Tag Archives: renewal

Trash Trucks

trash truck

There is dead-end alley in the back of my house where the trash dumpsters are. I use the alley to pull my car out of my garage in the morning and drive to the street on my way to work. But some mornings I can hear the trash truck beeping in reverse down my alley. When I hear this, then I know I will not be able to get my car out of the garage until after the trash truck has passed by to unload the trash in all the dumpsters in the alley.

One time as I waited for the trash truck to go by my garage on its journey to get rid of all the garbage my neighbors and I have placed in the alley, I realized that this experience is like Lent in a way. The season of Lent makes us stop in our tracks, quit our busy schedules for a moment and watch Christ dispose of the refuse of our sin that has cluttered our lives for far too long. Then after the the filth of our sin is taken away by the power of Christ’s journey to the cross, we are free to move forward in our work for the Lord. Watch for trash trucks this Lent and pause to remember that we have a Savior who removes rubbish and makes us righteous.

Back to the Source

Jesus baptism

I remember when I did term papers in college that it was always helpful for me to go back to the source material (magazine article or newspaper clipping) to find out where a certain idea came from. (It was the ’90s.)

We do the same thing today when we “Google” something on the internet to discover how a particular movement or school of thought came about.

Late in his ministry, when people were seeking to arrest him, Jesus returned to “where it all began.” We read:

He went away again across the Jordan to the place where John had been baptizing at first, and there he remained (John 10:40).

We get the sense that Jesus went there to get some clarity, to keep these starting moments in his heart as his mother Mary had done at his birth, and to remember the words his Father spoke at his baptism, his rebirth: “This is my Beloved Son, with whom I am well pleased” (Matthew 3:17). Maybe he put some water over his head once again and was refreshed in his reason for being: to save us from sin. Maybe he was re-energized by seeing that place again and “living in it” for a bit.
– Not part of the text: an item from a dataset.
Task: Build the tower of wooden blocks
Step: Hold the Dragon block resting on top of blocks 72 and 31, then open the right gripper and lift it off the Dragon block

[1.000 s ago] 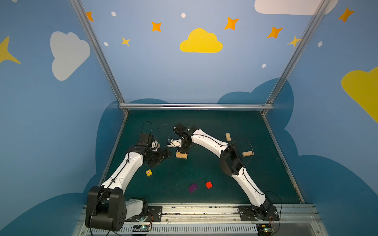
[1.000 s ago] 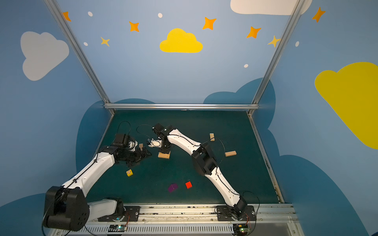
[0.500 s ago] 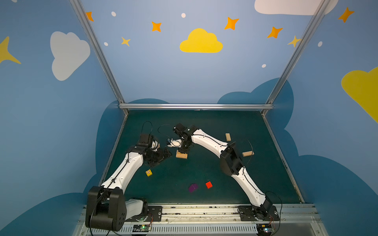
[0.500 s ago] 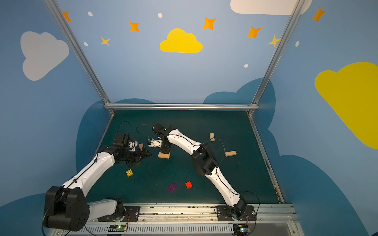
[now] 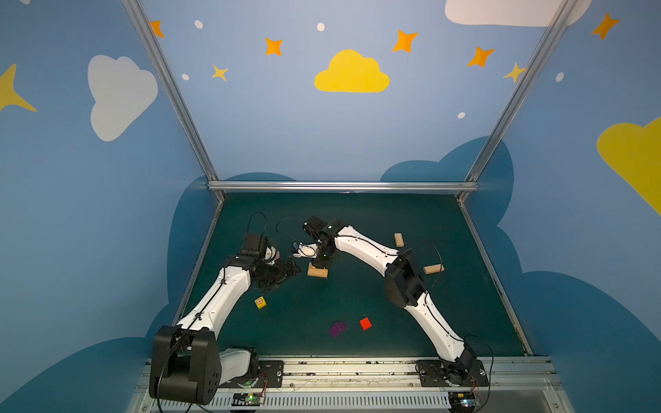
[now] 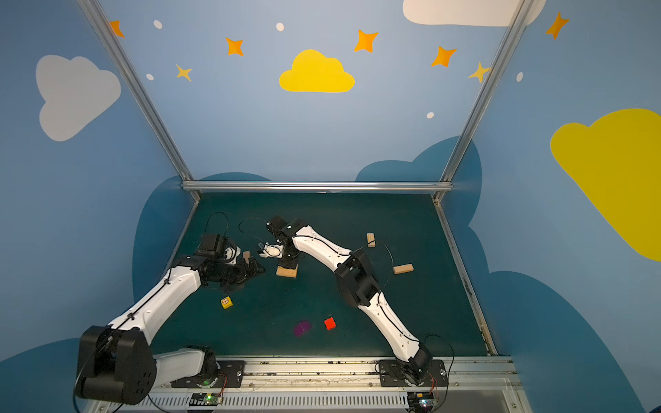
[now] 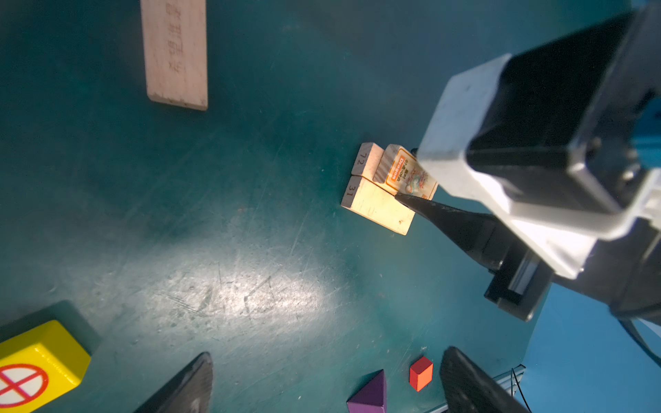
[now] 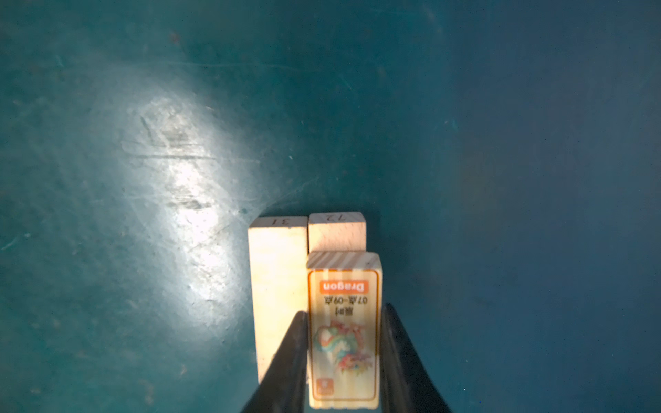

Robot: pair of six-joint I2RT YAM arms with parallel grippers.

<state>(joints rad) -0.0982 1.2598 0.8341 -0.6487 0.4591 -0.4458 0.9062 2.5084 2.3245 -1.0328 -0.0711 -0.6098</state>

It’s good for us to go back to our baptism now and then in our mind’s eye and sit with that thought for a while. Through water and the Word, we were made a child of God and we were washed clean to live a new life to Christ through the Holy Spirit. That moment can never be taken away from us, and that moment compels us to move forward in our own mission to follow through with what our Father had in mind for us from the very beginning of our journey with him.